◆ EXERCISE
Apart from the pictures, every part of the records below gets retyped exactly.

━━ LISTED RECORDS ━━

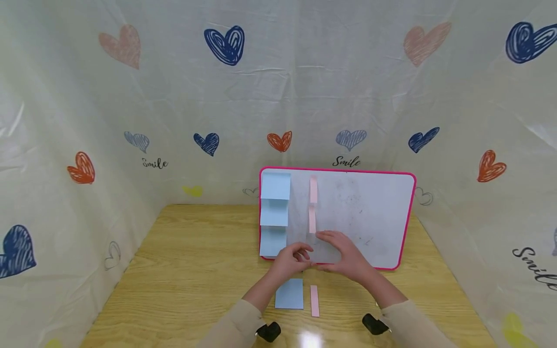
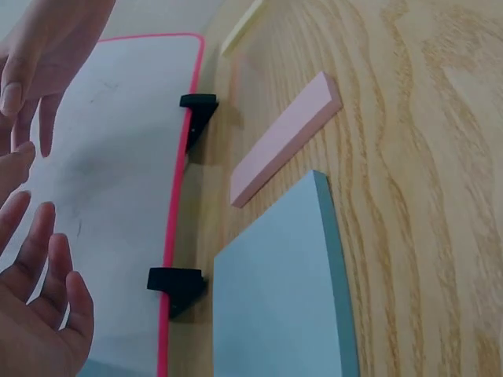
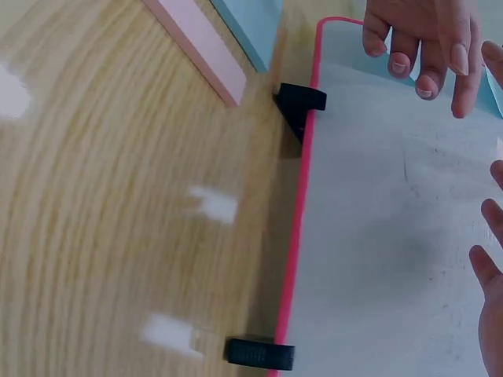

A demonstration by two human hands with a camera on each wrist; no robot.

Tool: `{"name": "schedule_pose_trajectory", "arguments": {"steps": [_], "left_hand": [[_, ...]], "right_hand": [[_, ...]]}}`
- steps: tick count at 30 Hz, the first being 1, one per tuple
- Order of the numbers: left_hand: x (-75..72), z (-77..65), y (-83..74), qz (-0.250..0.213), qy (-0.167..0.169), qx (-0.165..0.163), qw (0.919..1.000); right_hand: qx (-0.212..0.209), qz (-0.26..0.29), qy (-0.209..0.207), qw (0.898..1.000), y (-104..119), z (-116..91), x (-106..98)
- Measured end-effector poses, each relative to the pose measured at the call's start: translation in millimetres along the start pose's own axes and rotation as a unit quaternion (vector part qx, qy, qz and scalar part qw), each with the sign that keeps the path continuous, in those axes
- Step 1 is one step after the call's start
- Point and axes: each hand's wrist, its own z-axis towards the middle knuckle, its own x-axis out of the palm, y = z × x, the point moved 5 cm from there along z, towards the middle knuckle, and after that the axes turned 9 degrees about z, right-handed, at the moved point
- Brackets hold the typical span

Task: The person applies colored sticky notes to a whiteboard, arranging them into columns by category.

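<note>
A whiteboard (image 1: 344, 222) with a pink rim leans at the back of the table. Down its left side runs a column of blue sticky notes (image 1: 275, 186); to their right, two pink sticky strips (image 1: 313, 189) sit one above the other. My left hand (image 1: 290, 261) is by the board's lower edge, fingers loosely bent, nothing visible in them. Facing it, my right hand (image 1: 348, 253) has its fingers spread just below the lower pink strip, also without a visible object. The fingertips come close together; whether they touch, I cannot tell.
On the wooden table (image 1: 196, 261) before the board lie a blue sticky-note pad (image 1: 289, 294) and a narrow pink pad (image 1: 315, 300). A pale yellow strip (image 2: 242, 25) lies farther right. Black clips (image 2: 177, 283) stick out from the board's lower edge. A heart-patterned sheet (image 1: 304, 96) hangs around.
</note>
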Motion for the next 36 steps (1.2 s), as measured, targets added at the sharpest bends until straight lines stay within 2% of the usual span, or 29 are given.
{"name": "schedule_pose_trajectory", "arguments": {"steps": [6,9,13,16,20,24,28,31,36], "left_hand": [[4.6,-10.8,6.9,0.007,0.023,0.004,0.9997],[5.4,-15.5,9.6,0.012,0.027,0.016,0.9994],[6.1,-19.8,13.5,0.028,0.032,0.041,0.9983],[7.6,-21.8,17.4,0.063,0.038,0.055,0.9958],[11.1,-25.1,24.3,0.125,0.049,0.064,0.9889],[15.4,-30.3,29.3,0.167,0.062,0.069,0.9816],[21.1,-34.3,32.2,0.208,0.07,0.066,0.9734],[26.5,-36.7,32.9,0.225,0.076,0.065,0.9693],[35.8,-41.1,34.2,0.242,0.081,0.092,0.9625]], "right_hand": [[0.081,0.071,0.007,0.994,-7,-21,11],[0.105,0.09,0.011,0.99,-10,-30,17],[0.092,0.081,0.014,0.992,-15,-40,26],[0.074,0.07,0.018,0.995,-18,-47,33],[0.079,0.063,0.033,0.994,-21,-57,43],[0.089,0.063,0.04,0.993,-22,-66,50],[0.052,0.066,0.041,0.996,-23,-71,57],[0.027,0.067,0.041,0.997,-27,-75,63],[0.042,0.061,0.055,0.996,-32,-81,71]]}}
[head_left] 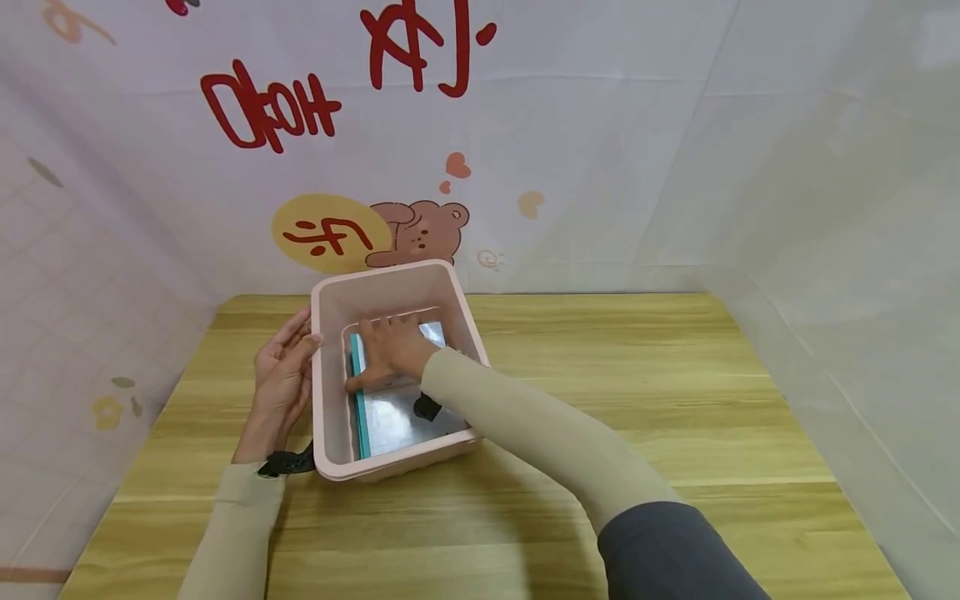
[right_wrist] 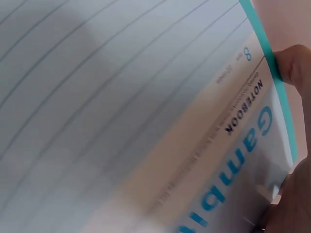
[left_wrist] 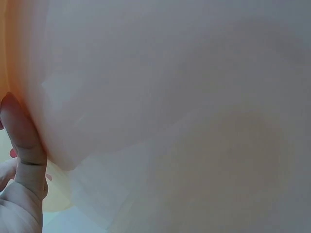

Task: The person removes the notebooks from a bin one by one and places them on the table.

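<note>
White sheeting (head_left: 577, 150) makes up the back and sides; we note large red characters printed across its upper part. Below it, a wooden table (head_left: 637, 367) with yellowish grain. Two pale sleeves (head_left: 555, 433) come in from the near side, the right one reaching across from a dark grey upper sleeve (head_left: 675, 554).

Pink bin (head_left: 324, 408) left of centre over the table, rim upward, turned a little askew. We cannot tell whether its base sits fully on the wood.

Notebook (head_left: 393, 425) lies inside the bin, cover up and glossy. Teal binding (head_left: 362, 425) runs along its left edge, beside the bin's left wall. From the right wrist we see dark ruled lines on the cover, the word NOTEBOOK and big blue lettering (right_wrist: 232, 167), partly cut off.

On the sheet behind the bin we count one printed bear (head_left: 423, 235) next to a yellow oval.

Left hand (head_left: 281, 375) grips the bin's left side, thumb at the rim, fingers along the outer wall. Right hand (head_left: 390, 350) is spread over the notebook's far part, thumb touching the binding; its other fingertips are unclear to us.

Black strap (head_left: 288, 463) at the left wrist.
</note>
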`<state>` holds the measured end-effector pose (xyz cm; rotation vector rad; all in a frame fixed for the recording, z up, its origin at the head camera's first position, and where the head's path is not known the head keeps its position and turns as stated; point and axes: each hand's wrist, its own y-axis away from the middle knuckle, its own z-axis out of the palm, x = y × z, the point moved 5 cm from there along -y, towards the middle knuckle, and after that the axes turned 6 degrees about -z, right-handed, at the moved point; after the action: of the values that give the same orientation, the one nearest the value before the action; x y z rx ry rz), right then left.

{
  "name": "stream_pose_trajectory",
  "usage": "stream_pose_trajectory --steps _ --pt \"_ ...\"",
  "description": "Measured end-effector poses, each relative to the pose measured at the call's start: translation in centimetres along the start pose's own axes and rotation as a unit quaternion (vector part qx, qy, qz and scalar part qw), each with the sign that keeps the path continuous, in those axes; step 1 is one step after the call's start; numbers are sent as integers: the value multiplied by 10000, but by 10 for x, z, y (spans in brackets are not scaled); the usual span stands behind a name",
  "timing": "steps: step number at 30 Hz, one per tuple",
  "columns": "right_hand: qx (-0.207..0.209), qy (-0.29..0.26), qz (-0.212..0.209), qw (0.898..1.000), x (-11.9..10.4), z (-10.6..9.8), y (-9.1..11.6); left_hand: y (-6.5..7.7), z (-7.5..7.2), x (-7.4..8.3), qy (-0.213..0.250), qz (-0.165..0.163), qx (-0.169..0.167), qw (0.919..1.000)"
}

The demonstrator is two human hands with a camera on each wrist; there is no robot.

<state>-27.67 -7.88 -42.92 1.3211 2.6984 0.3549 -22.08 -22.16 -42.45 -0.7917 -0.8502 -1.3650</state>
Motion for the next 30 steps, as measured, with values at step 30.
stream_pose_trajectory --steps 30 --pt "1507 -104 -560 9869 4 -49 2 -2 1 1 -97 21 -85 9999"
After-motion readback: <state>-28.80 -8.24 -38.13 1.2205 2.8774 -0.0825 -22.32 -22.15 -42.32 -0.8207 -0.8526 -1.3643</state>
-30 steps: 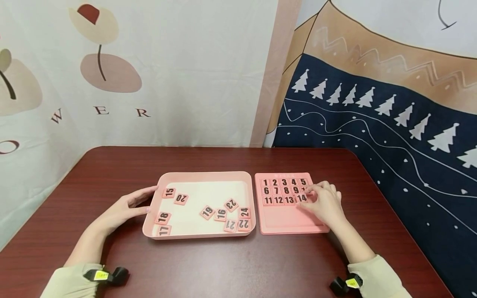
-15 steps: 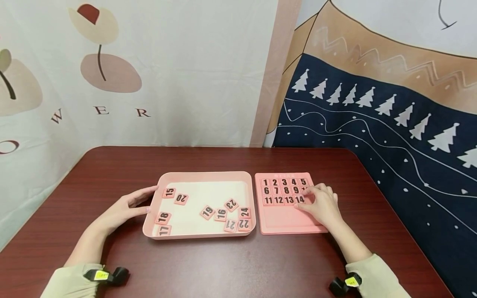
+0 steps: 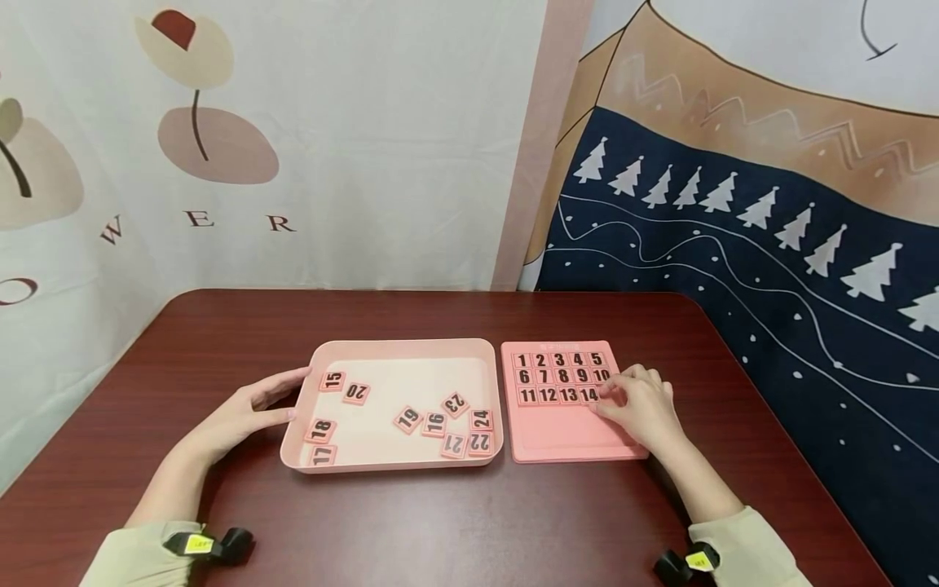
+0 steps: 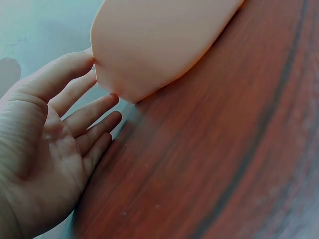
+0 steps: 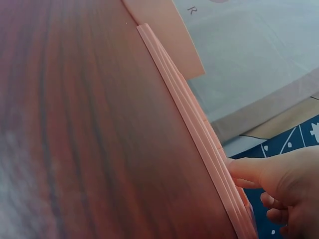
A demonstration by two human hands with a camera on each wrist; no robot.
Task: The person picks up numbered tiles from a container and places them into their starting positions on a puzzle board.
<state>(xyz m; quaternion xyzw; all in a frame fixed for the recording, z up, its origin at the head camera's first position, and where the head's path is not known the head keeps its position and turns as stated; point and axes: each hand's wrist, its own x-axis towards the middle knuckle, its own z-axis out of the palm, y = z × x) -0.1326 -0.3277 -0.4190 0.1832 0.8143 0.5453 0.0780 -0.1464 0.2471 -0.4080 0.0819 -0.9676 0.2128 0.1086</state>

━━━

◆ PROBLEM SOLUTION
A demonstration by two human hands with a camera on each wrist; no robot.

Tool: `{"name": "schedule_pose_trajectory", "arguments": {"steps": [_], "left_hand": [[_, ...]], "right_hand": [[_, ...]]}}`
- steps: tick count at 30 Hz, the first being 1, one per tuple
- Order of the numbers: left_hand: x (-75..72), z (-77..65), y (-83..74), qz (-0.250..0.213), qy (-0.167..0.169), qx (-0.165..0.163), qw (0.919..1.000); right_hand: qx (-0.212..0.209), qz (-0.26..0.29), qy (-0.209..0.207), qw (0.898..1.000), y (-104..119), z (-116..91), x (-106..98)
- Measured end-effector poses, each relative to the pose measured at the call's start: translation in millimetres along the start pose's own axes and rotation as a unit quaternion (vector part qx, qy, qz and scalar part qw), each with the sign that keeps the path continuous, in those axes
- Step 1 is one step after the call's start
- Point and axes: each hand's wrist, its own z-axis towards the middle knuckle, its own x-axis out of the palm, y = z × x, the point moved 5 cm from there along z, towards the middle knuckle, and after that the axes turned 9 degrees about z, right-handed, at the moved point
- Brackets hold the typical span

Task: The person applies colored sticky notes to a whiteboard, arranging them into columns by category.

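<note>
A whiteboard (image 1: 344, 222) with a pink rim leans at the back of the table. Down its left side runs a column of blue sticky notes (image 1: 275, 186); to their right, two pink sticky strips (image 1: 313, 189) sit one above the other. My left hand (image 1: 290, 261) is by the board's lower edge, fingers loosely bent, nothing visible in them. Facing it, my right hand (image 1: 348, 253) has its fingers spread just below the lower pink strip, also without a visible object. The fingertips come close together; whether they touch, I cannot tell.
On the wooden table (image 1: 196, 261) before the board lie a blue sticky-note pad (image 1: 289, 294) and a narrow pink pad (image 1: 315, 300). A pale yellow strip (image 2: 242, 25) lies farther right. Black clips (image 2: 177, 283) stick out from the board's lower edge. A heart-patterned sheet (image 1: 304, 96) hangs around.
</note>
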Motion for the next 36 steps (1.2 s), as measured, targets added at the sharpest bends until straight lines stay within 2% of the usual span, or 29 are given.
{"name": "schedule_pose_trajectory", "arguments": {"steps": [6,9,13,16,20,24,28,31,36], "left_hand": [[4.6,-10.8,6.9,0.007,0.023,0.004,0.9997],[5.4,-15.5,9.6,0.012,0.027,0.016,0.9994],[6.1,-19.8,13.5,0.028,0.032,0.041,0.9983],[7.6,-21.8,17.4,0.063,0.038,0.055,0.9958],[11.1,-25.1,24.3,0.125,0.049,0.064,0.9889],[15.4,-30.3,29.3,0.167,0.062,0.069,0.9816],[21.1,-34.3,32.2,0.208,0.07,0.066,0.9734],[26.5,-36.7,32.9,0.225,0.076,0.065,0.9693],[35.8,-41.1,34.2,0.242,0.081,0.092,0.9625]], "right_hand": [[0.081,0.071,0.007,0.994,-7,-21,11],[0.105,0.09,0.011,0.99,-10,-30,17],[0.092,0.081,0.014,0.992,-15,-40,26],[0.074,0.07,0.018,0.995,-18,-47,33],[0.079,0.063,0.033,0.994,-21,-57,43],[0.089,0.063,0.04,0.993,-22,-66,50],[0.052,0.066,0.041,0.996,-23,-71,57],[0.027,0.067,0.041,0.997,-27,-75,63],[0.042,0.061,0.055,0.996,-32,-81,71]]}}
[head_left] 
[right_wrist] 
[left_wrist] 

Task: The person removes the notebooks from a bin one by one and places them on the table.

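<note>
White sheeting (head_left: 577, 150) makes up the back and sides; we note large red characters printed across its upper part. Below it, a wooden table (head_left: 637, 367) with yellowish grain. Two pale sleeves (head_left: 555, 433) come in from the near side, the right one reaching across from a dark grey upper sleeve (head_left: 675, 554).

Pink bin (head_left: 324, 408) left of centre over the table, rim upward, turned a little askew. We cannot tell whether its base sits fully on the wood.

Notebook (head_left: 393, 425) lies inside the bin, cover up and glossy. Teal binding (head_left: 362, 425) runs along its left edge, beside the bin's left wall. From the right wrist we see dark ruled lines on the cover, the word NOTEBOOK and big blue lettering (right_wrist: 232, 167), partly cut off.

On the sheet behind the bin we count one printed bear (head_left: 423, 235) next to a yellow oval.

Left hand (head_left: 281, 375) grips the bin's left side, thumb at the rim, fingers along the outer wall. Right hand (head_left: 390, 350) is spread over the notebook's far part, thumb touching the binding; its other fingertips are unclear to us.

Black strap (head_left: 288, 463) at the left wrist.
</note>
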`<state>` holds the measured end-effector pose (xyz cm; rotation vector rad; all in a frame fixed for the recording, z up, its origin at the head camera's first position, and where the head's path is not known the head keeps its position and turns as stated; point and axes: each hand's wrist, its own y-axis away from the middle knuckle, its own z-axis out of the palm, x = y × z, the point moved 5 cm from there along -y, towards the middle knuckle, and after that the axes turned 6 degrees about -z, right-handed, at the moved point; after the action: of the values that give the same orientation, the one nearest the value before the action; x y z rx ry rz), right then left.

{
  "name": "stream_pose_trajectory",
  "usage": "stream_pose_trajectory --steps _ --pt \"_ ...\"",
  "description": "Measured end-effector poses, each relative to the pose measured at the call's start: translation in centimetres along the start pose's own axes and rotation as a unit quaternion (vector part qx, qy, qz and scalar part qw), each with the sign that keeps the path continuous, in those axes; step 1 is one step after the call's start; numbers are sent as integers: the value multiplied by 10000, but by 10 for x, z, y (spans in brackets are not scaled); the usual span stands behind a name",
  "timing": "steps: step number at 30 Hz, one per tuple",
  "columns": "right_hand: qx (-0.207..0.209), qy (-0.29..0.26), qz (-0.212..0.209), qw (0.898..1.000), x (-11.9..10.4), z (-10.6..9.8), y (-9.1..11.6); left_hand: y (-6.5..7.7), z (-7.5..7.2), x (-7.4..8.3), qy (-0.213..0.250), qz (-0.165..0.163), qx (-0.169..0.167), qw (0.919..1.000)"
}

The demonstrator is two human hands with a camera on each wrist; there is no robot.

<state>-27.67 -7.88 -42.92 1.3211 2.6984 0.3549 -22.08 -22.16 -42.45 -0.7917 -0.8502 -1.3650</state>
Motion for the next 30 steps, as measured, with values at step 30.
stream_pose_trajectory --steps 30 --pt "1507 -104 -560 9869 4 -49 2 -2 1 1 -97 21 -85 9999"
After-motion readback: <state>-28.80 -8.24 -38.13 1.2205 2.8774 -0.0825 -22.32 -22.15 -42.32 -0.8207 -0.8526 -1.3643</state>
-30 steps: 
-15 steps: 
+0 steps: 
+0 steps: 
+0 steps: 
A demonstration by two human hands with a camera on each wrist; no robot.
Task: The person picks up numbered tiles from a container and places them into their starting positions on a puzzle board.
<state>(xyz m; quaternion xyzw; all in a frame fixed for the recording, z up, its origin at the head camera's first position, and where the head's path is not known the head keeps its position and turns as stated; point and axes: each hand's wrist, its own x-axis towards the middle knuckle, its own z-axis out of the palm, y = z × x) -0.1326 -0.3277 -0.4190 0.1832 0.8143 0.5453 0.0780 -0.1464 0.2471 -0.4080 0.0819 -0.9676 0.2128 0.1086</state>

Nothing else is required to complete the exercise.